Он мрачно выругался, не сводя глаз с проносившихся мимо машин.
— Они были просто лентяями, вот и все, — сказал его собеседник. — Впрочем, их уже давно нет в живых.
— Не перенесли выхлопных газов. Мерли как мухи.
— И промышленных выбросов в атмосферу.
— И движения на дорогах. Они так и не сумели понять, что выходить на улицу — это все равно что сразу лечь в гроб.
— И радиоактивных осадков.
— И синтетических добавок в пищевые продукты.
— Если у этих лентяев были деньги на продукты.
— Бедность, — угрюмо сказал седобородый, — это преступление, которое карается смертью.
— Господи, я уже двадцать лет не видел неба! — вздохнул старец. — Не помню даже, как оно выглядит.

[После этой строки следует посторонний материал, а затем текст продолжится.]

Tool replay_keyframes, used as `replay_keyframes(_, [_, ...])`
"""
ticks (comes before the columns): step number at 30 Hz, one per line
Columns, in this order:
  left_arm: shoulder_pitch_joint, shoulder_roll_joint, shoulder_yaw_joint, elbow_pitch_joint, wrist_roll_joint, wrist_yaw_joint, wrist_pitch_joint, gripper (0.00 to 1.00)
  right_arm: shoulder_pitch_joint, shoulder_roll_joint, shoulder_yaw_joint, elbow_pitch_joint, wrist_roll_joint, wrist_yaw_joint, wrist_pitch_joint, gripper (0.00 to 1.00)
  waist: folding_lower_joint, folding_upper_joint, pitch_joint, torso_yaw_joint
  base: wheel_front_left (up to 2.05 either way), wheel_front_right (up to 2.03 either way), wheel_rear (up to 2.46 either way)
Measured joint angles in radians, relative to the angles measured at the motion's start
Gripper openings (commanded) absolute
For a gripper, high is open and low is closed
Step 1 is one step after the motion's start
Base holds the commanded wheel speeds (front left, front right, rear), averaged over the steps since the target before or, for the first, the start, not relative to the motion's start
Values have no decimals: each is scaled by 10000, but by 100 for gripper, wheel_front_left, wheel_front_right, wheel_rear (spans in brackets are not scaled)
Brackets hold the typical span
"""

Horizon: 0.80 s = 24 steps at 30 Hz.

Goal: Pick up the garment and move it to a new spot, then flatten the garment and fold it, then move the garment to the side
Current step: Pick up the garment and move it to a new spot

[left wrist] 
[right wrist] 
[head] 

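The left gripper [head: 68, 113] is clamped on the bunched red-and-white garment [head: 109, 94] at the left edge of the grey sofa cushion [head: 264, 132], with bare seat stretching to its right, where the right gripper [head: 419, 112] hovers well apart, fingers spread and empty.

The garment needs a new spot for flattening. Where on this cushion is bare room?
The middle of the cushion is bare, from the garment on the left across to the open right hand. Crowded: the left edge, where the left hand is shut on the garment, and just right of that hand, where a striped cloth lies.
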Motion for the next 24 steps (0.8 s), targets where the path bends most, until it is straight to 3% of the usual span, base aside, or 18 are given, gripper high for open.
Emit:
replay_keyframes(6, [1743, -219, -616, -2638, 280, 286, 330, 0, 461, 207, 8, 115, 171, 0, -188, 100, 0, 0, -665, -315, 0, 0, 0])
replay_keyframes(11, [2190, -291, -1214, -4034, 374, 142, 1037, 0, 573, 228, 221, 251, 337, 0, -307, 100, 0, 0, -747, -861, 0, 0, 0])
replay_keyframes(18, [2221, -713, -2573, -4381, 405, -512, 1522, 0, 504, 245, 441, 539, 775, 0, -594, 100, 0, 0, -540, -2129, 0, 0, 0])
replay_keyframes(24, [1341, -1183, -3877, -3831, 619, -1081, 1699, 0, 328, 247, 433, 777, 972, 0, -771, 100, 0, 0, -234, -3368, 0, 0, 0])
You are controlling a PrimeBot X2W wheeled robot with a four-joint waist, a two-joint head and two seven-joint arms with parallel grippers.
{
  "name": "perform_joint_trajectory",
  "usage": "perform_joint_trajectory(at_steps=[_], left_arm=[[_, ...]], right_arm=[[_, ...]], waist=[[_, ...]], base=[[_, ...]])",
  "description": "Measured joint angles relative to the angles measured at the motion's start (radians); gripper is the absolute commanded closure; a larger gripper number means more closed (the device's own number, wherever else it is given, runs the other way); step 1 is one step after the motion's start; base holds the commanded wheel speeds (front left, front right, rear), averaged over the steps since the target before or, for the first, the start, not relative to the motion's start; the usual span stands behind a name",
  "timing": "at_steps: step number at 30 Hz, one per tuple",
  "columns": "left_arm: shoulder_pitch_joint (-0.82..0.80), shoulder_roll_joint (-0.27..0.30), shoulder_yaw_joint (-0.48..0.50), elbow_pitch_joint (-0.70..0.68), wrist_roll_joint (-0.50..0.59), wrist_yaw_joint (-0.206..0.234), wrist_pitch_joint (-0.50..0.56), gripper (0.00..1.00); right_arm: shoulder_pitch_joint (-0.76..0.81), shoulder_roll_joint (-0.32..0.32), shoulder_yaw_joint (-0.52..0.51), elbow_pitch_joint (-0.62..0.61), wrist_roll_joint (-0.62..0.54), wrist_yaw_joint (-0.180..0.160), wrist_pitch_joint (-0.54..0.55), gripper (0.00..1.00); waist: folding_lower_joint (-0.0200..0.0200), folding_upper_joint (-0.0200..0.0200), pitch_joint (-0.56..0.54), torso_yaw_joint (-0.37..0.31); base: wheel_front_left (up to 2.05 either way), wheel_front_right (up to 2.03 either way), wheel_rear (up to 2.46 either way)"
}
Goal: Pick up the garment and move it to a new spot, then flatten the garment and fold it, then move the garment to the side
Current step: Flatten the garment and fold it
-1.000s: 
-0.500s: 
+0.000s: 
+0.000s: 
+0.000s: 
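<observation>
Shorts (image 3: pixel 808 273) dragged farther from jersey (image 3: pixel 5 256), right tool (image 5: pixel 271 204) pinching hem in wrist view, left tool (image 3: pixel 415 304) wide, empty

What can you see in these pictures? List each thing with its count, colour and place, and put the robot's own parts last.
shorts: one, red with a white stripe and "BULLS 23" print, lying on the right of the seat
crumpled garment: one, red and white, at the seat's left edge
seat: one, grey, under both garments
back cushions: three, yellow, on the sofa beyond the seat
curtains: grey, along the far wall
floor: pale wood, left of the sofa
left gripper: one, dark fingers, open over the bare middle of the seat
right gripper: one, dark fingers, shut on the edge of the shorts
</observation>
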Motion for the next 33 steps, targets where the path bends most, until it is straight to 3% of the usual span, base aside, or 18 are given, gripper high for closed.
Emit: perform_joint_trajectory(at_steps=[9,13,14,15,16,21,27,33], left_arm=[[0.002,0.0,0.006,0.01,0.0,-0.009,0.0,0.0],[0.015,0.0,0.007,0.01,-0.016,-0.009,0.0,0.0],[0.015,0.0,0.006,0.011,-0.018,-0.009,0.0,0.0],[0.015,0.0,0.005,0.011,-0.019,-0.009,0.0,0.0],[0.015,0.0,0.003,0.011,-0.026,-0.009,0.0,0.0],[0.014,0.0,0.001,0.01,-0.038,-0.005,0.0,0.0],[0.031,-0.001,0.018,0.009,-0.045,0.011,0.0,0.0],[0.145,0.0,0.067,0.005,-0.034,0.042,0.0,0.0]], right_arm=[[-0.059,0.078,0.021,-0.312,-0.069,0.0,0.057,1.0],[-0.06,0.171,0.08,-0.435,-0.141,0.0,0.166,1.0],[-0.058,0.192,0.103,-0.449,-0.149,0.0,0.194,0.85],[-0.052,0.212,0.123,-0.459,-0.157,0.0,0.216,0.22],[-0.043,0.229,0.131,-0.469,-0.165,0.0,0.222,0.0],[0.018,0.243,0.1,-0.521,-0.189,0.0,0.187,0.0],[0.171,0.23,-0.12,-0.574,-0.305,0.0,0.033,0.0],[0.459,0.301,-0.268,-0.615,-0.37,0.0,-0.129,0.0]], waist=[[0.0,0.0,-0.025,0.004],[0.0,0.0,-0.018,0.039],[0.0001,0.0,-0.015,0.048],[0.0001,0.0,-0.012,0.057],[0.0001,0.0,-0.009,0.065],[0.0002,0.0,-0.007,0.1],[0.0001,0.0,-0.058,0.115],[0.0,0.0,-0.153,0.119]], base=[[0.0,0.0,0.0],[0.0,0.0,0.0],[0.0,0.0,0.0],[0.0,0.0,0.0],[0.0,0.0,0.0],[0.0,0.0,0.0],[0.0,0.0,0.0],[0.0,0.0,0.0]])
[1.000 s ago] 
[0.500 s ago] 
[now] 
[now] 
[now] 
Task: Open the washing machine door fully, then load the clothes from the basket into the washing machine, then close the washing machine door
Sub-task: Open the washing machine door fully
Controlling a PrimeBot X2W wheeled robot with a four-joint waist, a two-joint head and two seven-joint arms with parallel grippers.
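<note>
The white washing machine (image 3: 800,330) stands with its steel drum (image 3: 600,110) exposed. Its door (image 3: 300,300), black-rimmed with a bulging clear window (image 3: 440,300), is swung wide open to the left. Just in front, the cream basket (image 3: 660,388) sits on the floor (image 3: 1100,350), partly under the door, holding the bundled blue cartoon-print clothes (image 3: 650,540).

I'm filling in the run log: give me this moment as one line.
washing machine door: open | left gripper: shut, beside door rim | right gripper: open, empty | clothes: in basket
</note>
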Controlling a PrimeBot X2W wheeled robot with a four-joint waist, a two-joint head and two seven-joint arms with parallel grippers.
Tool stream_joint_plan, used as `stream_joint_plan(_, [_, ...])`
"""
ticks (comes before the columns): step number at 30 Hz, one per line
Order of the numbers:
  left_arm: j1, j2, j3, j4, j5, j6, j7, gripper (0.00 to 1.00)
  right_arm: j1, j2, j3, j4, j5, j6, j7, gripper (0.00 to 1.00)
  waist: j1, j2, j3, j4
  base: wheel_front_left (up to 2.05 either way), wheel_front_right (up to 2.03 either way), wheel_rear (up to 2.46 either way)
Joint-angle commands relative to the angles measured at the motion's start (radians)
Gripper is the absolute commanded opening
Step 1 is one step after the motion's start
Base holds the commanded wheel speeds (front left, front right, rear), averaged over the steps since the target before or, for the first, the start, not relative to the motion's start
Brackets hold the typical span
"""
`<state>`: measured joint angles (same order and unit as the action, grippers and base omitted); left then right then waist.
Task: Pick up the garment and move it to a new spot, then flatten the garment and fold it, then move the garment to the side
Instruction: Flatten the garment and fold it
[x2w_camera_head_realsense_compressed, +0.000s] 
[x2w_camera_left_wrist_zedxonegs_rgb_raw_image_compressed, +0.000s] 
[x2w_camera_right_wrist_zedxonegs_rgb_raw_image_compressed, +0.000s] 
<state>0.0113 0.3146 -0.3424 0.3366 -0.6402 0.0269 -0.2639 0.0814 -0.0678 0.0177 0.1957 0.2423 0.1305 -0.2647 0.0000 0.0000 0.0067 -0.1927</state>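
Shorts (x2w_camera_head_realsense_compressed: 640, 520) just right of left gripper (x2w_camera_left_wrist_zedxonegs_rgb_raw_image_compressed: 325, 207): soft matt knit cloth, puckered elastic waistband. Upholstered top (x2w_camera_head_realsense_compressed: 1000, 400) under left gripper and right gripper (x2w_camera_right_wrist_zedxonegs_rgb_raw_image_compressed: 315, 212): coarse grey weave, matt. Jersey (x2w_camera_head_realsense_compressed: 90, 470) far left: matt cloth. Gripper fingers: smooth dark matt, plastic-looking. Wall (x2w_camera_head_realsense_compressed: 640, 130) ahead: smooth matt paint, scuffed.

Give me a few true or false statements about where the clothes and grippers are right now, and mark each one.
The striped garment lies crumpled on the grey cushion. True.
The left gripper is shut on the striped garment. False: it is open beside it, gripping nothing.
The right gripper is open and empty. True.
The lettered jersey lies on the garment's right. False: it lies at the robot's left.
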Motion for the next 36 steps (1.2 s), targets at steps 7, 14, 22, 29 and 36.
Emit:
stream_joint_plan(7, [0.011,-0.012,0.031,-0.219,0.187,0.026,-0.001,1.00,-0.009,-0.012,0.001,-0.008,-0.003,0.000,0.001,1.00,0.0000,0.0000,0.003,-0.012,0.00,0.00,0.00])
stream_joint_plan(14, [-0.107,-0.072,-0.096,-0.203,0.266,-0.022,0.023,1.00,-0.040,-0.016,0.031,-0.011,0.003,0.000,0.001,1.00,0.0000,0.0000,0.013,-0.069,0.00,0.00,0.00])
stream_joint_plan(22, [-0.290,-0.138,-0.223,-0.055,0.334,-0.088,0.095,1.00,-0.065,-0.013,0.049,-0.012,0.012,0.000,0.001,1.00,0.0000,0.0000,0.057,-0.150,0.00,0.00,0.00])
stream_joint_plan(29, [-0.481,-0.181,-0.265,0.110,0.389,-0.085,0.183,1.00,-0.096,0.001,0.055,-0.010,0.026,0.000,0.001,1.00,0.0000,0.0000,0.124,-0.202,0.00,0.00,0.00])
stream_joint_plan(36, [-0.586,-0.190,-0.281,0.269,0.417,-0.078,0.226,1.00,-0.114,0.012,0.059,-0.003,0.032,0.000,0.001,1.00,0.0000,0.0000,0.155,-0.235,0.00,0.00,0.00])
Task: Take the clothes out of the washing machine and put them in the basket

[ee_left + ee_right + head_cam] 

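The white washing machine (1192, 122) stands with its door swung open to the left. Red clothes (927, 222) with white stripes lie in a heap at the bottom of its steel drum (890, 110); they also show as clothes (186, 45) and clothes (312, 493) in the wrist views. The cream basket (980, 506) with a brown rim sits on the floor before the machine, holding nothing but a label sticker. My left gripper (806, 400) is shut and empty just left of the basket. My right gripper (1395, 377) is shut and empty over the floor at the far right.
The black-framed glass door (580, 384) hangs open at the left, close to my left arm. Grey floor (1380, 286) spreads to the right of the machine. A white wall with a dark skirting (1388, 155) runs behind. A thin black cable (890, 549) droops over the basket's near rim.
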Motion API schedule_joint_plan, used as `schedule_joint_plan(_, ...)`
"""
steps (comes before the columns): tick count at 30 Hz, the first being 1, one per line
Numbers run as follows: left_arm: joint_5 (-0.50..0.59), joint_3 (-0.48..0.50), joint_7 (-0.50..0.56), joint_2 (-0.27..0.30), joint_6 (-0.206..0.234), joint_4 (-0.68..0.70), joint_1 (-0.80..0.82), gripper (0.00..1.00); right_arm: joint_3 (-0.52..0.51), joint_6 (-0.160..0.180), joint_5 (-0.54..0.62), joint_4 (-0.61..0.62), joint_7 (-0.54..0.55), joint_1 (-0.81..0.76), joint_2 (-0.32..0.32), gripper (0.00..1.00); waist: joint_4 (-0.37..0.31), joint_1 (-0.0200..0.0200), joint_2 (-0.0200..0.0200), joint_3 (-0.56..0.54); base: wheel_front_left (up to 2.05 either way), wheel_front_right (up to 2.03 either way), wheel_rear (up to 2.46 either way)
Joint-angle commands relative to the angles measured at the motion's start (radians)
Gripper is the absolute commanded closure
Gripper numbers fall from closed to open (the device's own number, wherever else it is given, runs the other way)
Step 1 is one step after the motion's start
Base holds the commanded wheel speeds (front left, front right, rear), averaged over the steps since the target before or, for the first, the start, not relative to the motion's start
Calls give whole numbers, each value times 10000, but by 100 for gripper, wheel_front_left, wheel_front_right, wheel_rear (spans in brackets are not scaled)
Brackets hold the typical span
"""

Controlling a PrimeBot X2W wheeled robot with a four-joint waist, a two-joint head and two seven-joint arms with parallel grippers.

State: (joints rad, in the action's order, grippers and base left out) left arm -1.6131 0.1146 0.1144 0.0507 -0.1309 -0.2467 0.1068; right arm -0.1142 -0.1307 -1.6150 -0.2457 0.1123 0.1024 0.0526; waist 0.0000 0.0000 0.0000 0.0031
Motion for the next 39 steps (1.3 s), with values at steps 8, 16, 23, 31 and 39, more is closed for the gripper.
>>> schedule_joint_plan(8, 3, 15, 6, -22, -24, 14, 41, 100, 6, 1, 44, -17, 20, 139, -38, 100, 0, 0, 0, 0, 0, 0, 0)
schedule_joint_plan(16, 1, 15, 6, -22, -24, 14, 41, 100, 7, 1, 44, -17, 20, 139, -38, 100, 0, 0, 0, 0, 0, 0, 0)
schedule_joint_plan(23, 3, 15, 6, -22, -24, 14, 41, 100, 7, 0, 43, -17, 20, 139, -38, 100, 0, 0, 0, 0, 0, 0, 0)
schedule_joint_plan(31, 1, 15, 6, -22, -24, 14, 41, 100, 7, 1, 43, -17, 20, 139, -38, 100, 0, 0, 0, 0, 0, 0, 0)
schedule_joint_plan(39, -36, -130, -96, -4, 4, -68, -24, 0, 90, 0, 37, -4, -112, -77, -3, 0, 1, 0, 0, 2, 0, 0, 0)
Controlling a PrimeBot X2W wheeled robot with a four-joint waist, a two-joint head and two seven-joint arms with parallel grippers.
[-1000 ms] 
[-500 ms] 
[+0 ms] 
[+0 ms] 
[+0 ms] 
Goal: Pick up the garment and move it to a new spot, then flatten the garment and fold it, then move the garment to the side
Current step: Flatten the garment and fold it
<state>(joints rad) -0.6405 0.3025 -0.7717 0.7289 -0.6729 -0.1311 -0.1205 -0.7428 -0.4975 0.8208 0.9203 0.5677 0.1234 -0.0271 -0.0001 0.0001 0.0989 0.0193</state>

— А я помню, — гордо сказал его собеседник. — Оно было голубое. Вот такое голубое.
И он сделал жест, который, по его мнению, должен был изображать незамутненную, слепящую голубизну.
— Теперь уже ничего нет, кроме чертова смога.
— И радиоактивных осадков.
— И загрязнения среды.
— И теперь страшно переходить эту проклятую улицу.
— Господи, вот пойду и утоплюсь! — воскликнул седобородый.
— Не надо, — возразил старец. — Вода тоже отравлена.
Седобородый заплакал.
Монтейлер, который стоял чуть поодаль, с удивлением слушал эту беседу. Наконец он подошел и присел на скамью.
— Простите, пожалуйста, — сказал он.
— Это наша скамейка, — проворчал седобородый. — Проваливайте!
— Я бы только хотел задать вам один вопрос, — сказал Монтейлер.
— Не слышу, что вы говорите. — Седобородый отер слезы костлявым кулаком. — Этот проклятый шум…
— Оп-ля, — воскликнул его товарищ, вынимая из кармана плоскую бутылку и любовно глядя на нее. — Сто граммов лечат целый килограмм неприятностей. Кто хочет попробовать?
Монтейлер показал на разведывательный корабль.
— Скажите, пожалуйста, что надо сделать, чтобы попасть через улицу вон к тому кораблю?
— Вы ничего не можете сделать, — ответил седобородый с торжеством. — Тут же попадете под колеса.